++++ Available data ++++

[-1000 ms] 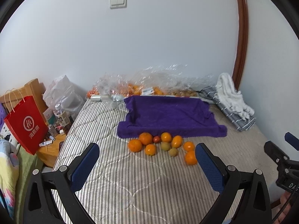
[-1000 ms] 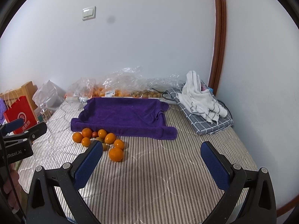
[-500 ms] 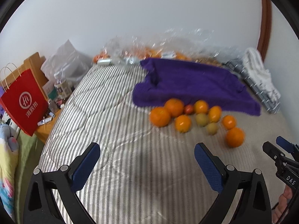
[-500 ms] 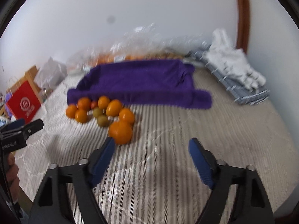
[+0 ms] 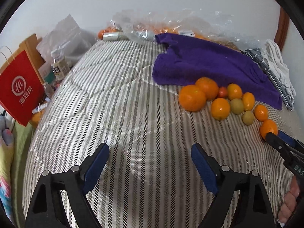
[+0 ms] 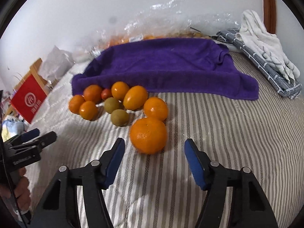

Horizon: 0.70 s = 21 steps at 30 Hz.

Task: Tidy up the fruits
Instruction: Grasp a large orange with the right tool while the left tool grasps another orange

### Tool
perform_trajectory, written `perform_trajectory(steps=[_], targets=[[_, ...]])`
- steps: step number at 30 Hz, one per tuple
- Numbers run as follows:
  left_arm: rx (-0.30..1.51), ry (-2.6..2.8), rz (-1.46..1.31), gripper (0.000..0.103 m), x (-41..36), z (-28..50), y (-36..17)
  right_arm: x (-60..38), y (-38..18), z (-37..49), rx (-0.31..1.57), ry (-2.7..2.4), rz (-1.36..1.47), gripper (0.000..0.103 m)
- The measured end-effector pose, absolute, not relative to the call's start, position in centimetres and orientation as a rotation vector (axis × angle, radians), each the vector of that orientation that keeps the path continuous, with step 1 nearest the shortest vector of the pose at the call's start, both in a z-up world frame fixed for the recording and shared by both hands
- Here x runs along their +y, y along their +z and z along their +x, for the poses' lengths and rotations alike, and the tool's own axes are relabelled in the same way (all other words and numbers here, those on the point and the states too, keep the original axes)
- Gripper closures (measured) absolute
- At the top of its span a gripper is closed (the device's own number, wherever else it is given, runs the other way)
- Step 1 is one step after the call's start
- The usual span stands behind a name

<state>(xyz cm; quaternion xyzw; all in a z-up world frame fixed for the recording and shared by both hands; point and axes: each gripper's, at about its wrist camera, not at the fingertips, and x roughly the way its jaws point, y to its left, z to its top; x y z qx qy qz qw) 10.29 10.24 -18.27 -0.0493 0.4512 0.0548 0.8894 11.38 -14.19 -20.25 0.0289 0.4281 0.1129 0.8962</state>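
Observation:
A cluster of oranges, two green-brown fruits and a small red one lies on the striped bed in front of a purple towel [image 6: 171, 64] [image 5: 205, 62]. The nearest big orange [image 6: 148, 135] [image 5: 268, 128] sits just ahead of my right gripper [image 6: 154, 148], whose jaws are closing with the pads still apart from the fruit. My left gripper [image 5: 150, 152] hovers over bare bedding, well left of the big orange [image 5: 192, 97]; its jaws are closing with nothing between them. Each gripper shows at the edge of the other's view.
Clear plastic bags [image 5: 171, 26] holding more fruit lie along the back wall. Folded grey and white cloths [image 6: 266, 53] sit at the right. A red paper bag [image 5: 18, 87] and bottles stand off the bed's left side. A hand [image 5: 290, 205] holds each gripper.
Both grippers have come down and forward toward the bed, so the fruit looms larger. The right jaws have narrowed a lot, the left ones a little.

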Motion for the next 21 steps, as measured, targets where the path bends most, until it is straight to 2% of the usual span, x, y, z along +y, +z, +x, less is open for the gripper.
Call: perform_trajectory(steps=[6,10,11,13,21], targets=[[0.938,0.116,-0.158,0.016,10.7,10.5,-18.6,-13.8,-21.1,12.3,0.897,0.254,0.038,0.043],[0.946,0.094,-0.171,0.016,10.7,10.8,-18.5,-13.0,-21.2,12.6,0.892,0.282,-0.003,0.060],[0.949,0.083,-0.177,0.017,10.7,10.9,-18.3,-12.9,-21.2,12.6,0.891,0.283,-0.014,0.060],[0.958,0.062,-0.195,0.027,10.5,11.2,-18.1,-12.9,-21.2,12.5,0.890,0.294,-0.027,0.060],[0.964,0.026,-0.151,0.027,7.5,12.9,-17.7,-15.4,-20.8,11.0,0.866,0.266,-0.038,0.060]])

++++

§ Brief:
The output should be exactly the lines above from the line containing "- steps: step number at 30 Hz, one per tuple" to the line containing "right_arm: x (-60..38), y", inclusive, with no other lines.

§ Response for this exercise:
- steps: step number at 30 Hz, one per tuple
- Numbers run as follows:
  left_arm: rx (-0.30..1.51), ry (-2.6..2.8), rz (-1.46..1.31), gripper (0.000..0.103 m), x (-41..36), z (-28..50), y (-36..17)
  right_arm: x (-60..38), y (-38..18), z (-37..49), rx (-0.31..1.57), ry (-2.7..2.4), rz (-1.36..1.47), gripper (0.000..0.103 m)

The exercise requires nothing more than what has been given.